Disponible depuis le 24 mars 2021 en DVD et/ou en Blu-Ray aux éditions Carlotta dans un master de tout premier choix approuvé par Abel Ferrara lui-même et son chef opérateur Ken Kelsch, The Addiction bénéficie donc aujourd’hui d’une nouvelle jeunesse, arrivant à point nommé en ces temps de crise sanitaire et de pathologie virale… Et pour cause : Abel Ferrara n’y déploie tout du long qu’un seul et même motif, celui d’une contamination généralisée entre ce qui est dit et ce qui est montré, entre un fatras d’aphorismes philosophiques et un enchaînement d’images de visages exsangues, d’ombres envahissantes et d’aspérités visuelles en tous genres.
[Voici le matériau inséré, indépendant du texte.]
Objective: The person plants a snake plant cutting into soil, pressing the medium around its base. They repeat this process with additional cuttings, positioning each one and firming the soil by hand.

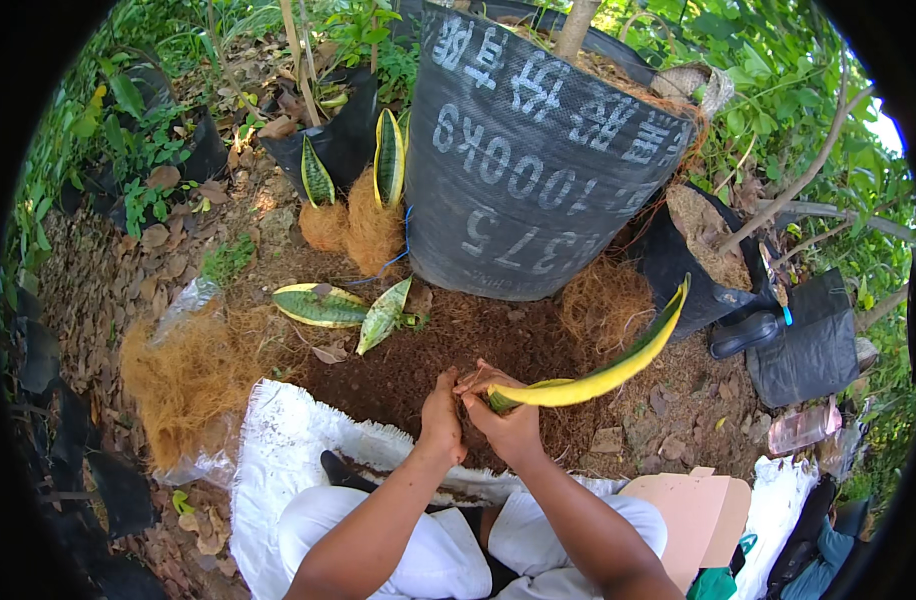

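Note:
My right hand [507, 420] is closed around the base of a yellow-edged snake plant leaf [615, 377], which arches up to the right. Cupped against it is my left hand [441, 420]; whether anything lies between its fingers is hidden. Below both hands spreads dark loose soil [368, 390]. Two cut snake plant leaves, one green with a yellow edge [319, 306] and one paler [384, 316], lie on the ground ahead. Behind them, two fibre-wrapped root balls [374, 225] with upright snake plant leaves [389, 159] stand beside a large black woven grow bag [533, 165].
Loose coconut fibre [180, 375] lies on clear plastic at the left, and more fibre [606, 304] is by the bag's foot. White woven sacking [278, 435] covers my lap's front. At the right are a black planter [698, 262], a clear plastic container [803, 429] and cardboard [679, 510].

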### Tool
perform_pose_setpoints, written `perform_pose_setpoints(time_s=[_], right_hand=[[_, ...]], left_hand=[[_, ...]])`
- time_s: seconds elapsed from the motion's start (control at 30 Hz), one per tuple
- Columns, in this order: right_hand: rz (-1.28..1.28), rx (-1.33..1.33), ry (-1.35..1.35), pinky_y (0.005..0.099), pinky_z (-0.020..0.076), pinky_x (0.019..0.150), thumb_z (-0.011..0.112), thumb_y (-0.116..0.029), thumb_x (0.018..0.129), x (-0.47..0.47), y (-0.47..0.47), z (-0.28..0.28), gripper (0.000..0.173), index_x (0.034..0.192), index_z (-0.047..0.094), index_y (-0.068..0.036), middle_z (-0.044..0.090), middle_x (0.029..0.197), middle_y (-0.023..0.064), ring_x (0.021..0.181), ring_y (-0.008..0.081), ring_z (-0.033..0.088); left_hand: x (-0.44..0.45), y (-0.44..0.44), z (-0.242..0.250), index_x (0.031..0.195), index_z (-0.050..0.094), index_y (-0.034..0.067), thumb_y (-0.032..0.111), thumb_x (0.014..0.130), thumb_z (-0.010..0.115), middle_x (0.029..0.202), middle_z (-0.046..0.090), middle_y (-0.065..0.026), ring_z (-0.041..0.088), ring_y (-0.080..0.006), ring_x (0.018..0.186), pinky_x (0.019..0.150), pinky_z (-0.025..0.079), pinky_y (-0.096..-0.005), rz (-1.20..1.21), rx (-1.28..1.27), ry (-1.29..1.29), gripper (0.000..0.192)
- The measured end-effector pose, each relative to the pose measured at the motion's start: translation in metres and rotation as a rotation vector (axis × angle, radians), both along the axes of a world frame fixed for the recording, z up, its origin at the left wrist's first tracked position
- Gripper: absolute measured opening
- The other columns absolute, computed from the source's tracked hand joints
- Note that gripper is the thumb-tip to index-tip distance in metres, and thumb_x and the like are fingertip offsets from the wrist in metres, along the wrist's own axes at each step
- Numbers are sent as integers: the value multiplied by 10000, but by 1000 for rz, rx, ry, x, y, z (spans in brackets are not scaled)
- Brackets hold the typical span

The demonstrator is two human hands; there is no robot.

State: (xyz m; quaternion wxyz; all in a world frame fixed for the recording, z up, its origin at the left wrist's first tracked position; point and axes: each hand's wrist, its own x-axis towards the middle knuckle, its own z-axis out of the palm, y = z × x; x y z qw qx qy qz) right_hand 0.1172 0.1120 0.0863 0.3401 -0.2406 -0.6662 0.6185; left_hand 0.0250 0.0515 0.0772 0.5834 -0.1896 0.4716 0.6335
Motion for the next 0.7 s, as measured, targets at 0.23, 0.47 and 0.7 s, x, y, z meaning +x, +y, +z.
perform_pose_setpoints(time_s=[0.23, 0.47, 0.7], right_hand=[[-263, -78, -22, 444, 387, 1162, 697, 2, 880, -4, -5, -2, 22, 880, 687, 22, 717, 866, 55, 848, 141, 678], [-2, -78, -27, 473, 277, 1223, 720, -92, 896, -1, -5, -10, 193, 1058, 638, -27, 699, 1136, 93, 1139, 209, 640], [-100, -149, -208, 433, 286, 1208, 575, -473, 1015, 15, 38, -24, 683, 1456, 447, 33, 543, 1432, 206, 1410, 343, 439]], left_hand=[[17, 6, -4, 1423, 481, 27, 458, 1078, 417, 1312, 582, -118, 572, -194, 1189, 1054, 443, -376, 208, 92, 113, 556], [2, 6, -7, 1397, 513, 24, 432, 1066, 440, 1329, 584, -108, 574, -209, 1198, 1059, 443, -372, 183, 75, 132, 531], [-25, 7, 15, 1371, 551, 135, 467, 1026, 489, 1350, 602, -87, 600, -282, 1225, 1052, 471, -474, 263, 209, 16, 483]])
En se concentrant logiquement sur son héroïne (interprétée par Lili Taylor, dont la cinégénie rappelle celle de Jennifer Salt du Sisters de Brian De Palma ou celle, plus gothique, de Jessica Harper dans le Suspiria de Dario Argento) Ferrara livre un objet purement singulier, aux limites de l’introspection. C’est du reste de ce point de vue que The Addiction témoigne de son principal intérêt : dans cette subjectivité trouble et troublante, presque biaisée au détour d’un usage pléthorique de références philosophiques et anthropologiques venues, parvenues du monde extérieur jusqu’à la psyché de Kathleen.

Le film fascine par son principe d’association-dissociation permanent, mis en scène dans un style à la fois remarquablement stylisé et coulant de source in fine. On ne félicitera jamais assez Ken Kelsch pour son travail prodigieux mêlé d’ombres et lumières, le Noir et Blanc de The Addiction constituant l’une des ses plus belles compositions plastiques : évoquant quelque tapisserie au gré des séquences diurnes et extérieures la photographie de ce conte urbain peu banal se mue en cauchemar expressionniste lors des scènes nocturnes et intimistes, jouant de ses innombrables contrastes et autres angulations. Davantage d’un simple parti-pris esthétique, l’apparat visuel du film transmet tout le sel de l’esprit d’Abel et de son cinéma : un Art exhumé des caniveaux, sciemment fauché à granuleux à sa guise, underground dès qu’il le souhaite et personnel et discursif lorsque le Sujet l’y invite. On retrouve par ailleurs certaines têtes de client fidèle et dramatiquement monstrueux (Annabella Sciorra en vampire saphique, actrice que nous retrouverons dans le superbe Nos Funérailles ; Christopher Walken magistral en dandy boiteux préfigurant les sommets cabotins de New Rose Hotel) achevant d’apposer la signature d’un artiste complet, en marge certes, mais dans son bon droit et chemin de rigueur… Un chef d’oeuvre.